| Exercise goal |
Each entry has to be set down again with no alteration.

+++ Extracted data

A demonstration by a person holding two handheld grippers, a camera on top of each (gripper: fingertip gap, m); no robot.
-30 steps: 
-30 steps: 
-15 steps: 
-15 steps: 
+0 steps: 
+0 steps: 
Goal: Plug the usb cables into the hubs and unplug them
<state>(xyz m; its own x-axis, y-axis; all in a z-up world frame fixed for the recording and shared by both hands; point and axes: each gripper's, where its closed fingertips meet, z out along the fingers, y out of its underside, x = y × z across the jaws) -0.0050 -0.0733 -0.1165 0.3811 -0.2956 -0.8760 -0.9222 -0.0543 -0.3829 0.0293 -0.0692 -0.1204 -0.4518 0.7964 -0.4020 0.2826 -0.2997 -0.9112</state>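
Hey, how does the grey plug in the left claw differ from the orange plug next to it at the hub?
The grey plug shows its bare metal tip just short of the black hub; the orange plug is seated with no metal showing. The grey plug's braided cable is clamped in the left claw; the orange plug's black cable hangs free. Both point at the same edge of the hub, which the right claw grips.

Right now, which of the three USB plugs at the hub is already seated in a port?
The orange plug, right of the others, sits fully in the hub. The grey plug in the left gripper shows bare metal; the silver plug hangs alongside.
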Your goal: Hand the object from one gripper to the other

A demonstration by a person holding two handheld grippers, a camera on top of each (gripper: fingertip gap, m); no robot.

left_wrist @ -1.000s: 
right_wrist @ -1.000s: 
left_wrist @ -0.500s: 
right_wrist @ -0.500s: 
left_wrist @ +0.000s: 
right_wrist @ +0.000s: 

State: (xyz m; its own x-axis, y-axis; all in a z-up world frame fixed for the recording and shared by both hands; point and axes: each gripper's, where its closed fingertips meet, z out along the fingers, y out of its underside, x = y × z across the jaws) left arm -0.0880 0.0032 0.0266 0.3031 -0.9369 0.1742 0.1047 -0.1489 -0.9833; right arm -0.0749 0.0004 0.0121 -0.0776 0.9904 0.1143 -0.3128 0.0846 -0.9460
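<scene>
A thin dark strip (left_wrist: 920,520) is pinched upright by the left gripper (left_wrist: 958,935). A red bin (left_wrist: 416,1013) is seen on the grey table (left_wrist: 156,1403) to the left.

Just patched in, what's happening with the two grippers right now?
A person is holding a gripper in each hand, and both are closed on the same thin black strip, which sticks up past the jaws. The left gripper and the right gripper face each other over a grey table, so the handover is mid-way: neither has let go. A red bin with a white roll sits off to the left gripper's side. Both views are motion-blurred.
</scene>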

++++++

| Solution for this task |
A demonstration by a person holding two handheld grippers, a camera on top of each (gripper: fingertip gap, m); no robot.
-30 steps: 
-30 steps: 
-15 steps: 
-15 steps: 
+0 steps: 
+0 steps: 
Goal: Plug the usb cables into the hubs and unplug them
<state>(xyz m; its own x-axis, y-axis; all in a z-up world frame fixed for the recording and shared by both hands; point and axes: each gripper's, where its closed fingertips meet, z out along the fingers, y out of its underside, x = y × z across the jaws) -0.0050 -0.0733 -0.1165 0.3811 -0.2956 -0.8760 -0.9222 -0.0543 -0.3829 0.0293 -0.0692 -0.1204 -0.4518 0.7964 -0.4020 0.2826 -0.2997 -0.9112</state>
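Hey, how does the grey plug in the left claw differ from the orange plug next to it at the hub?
The grey plug shows its bare metal tip just short of the black hub; the orange plug is seated with no metal showing. The grey plug's braided cable is clamped in the left claw; the orange plug's black cable hangs free. Both point at the same edge of the hub, which the right claw grips.

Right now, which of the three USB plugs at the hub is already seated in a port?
The orange plug, right of the others, sits fully in the hub. The grey plug in the left gripper shows bare metal; the silver plug hangs alongside.
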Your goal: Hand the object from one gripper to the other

A demonstration by a person holding two handheld grippers, a camera on top of each (gripper: fingertip gap, m); no robot.

left_wrist @ -1.000s: 
right_wrist @ -1.000s: 
left_wrist @ -0.500s: 
right_wrist @ -0.500s: 
left_wrist @ +0.000s: 
right_wrist @ +0.000s: 

State: (xyz m; its own x-axis, y-axis; all in a z-up world frame fixed for the recording and shared by both hands; point and axes: each gripper's, where its closed fingertips meet, z out along the fingers, y out of its underside, x = y × z across the jaws) left arm -0.0880 0.0032 0.0266 0.3031 -0.9369 0.1742 0.1047 -0.1489 -0.9833; right arm -0.0749 0.0004 0.0121 -0.0776 0.9904 0.1143 -0.3128 0.0846 -0.9460
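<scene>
A thin dark strip (left_wrist: 920,520) is pinched upright by the left gripper (left_wrist: 958,935). A red bin (left_wrist: 416,1013) is seen on the grey table (left_wrist: 156,1403) to the left.

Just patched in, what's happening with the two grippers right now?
A person is holding a gripper in each hand, and both are closed on the same thin black strip, which sticks up past the jaws. The left gripper and the right gripper face each other over a grey table, so the handover is mid-way: neither has let go. A red bin with a white roll sits off to the left gripper's side. Both views are motion-blurred.
</scene>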

Nothing else belongs to this exercise.